From the menu, choose from snacks including hummus ($5) with veggies and locally made Cham pita bread; chips and house salsa ($3); and bagna cauda ($5) dip made up of olive oil, butter, garlic and anchovy. Salads include the "Division Street Salad" ($7) with romaine, goat cheese, walnuts, apple, veggies and balsamic or tahini-maple dressing as well as Paul's grandmother's recipe for Waldorf salad ($5) with apple, celery, walnuts and mayonnaise.
Sandwiches come served on local bread from Fazio's and Companion. The namesake "Little Dipper" ($6) features Italian beef with hot or mild giardiniera. Get it served standard or dipped in a housemade gravy. Other options include a "Wheatburger" ($7), falafel pita ($6) and hot tuna ($6) with melted Swiss cheese.

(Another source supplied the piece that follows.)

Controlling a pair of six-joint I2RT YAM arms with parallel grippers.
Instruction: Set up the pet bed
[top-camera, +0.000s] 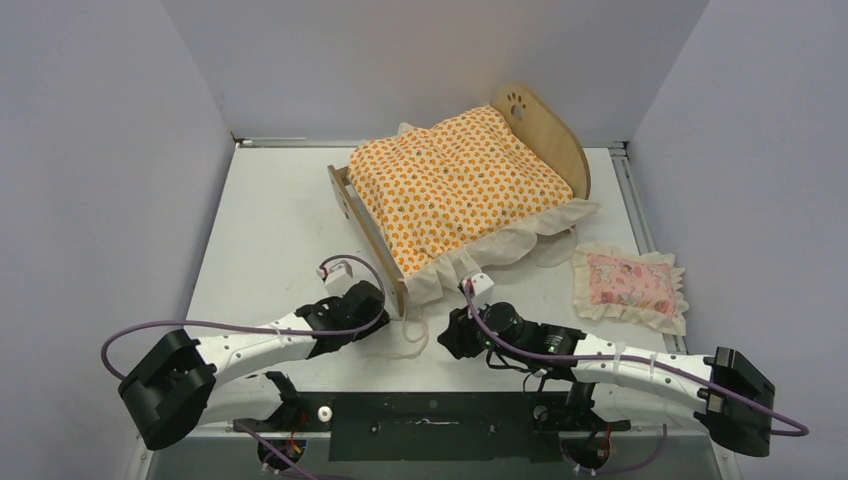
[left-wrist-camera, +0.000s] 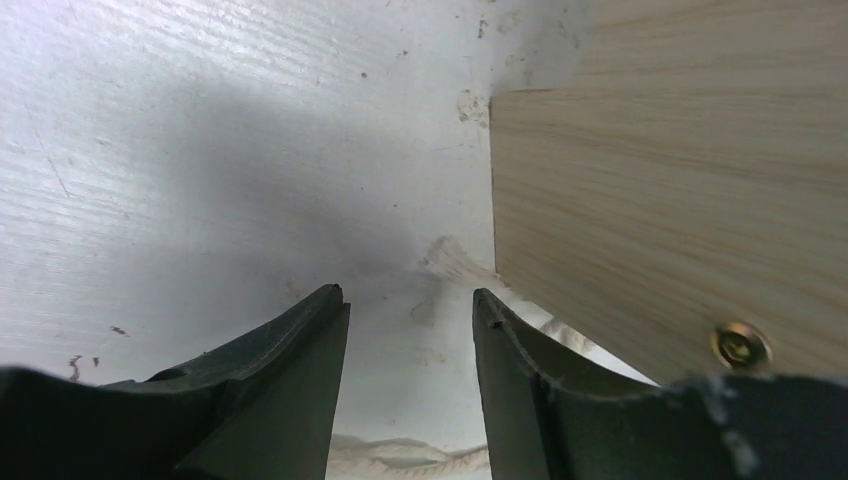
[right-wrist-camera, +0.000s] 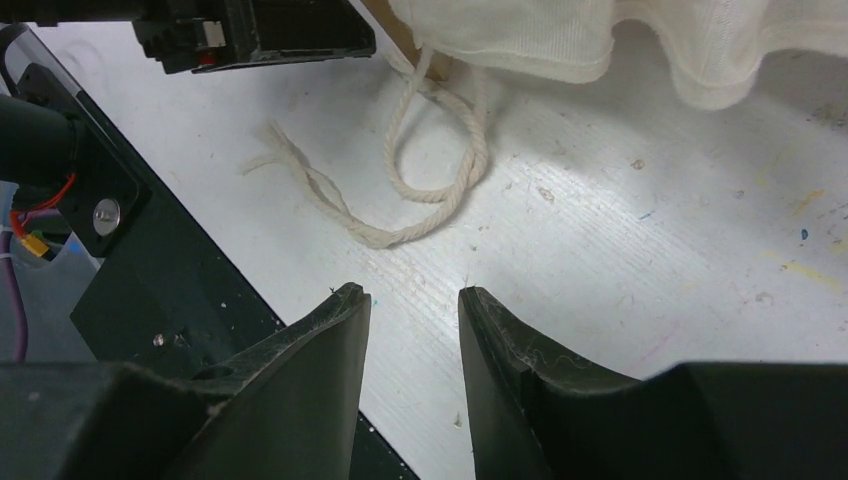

The shop retains some of the reclaimed wood shelving installed by Smalls with tables assembled from excess parts. Currently, the Little Dipper can seat six or seven people, with potential for patio seating in warmer seasons. Its current hours are Tuesday through Thursday from 11 a.m. to 8 p.m., Friday through Saturday from 11 a.m. to 1:30 a.m. and Sunday from 11 a.m. to 5 p.m. For more information, visit the Little Dipper's Facebook page.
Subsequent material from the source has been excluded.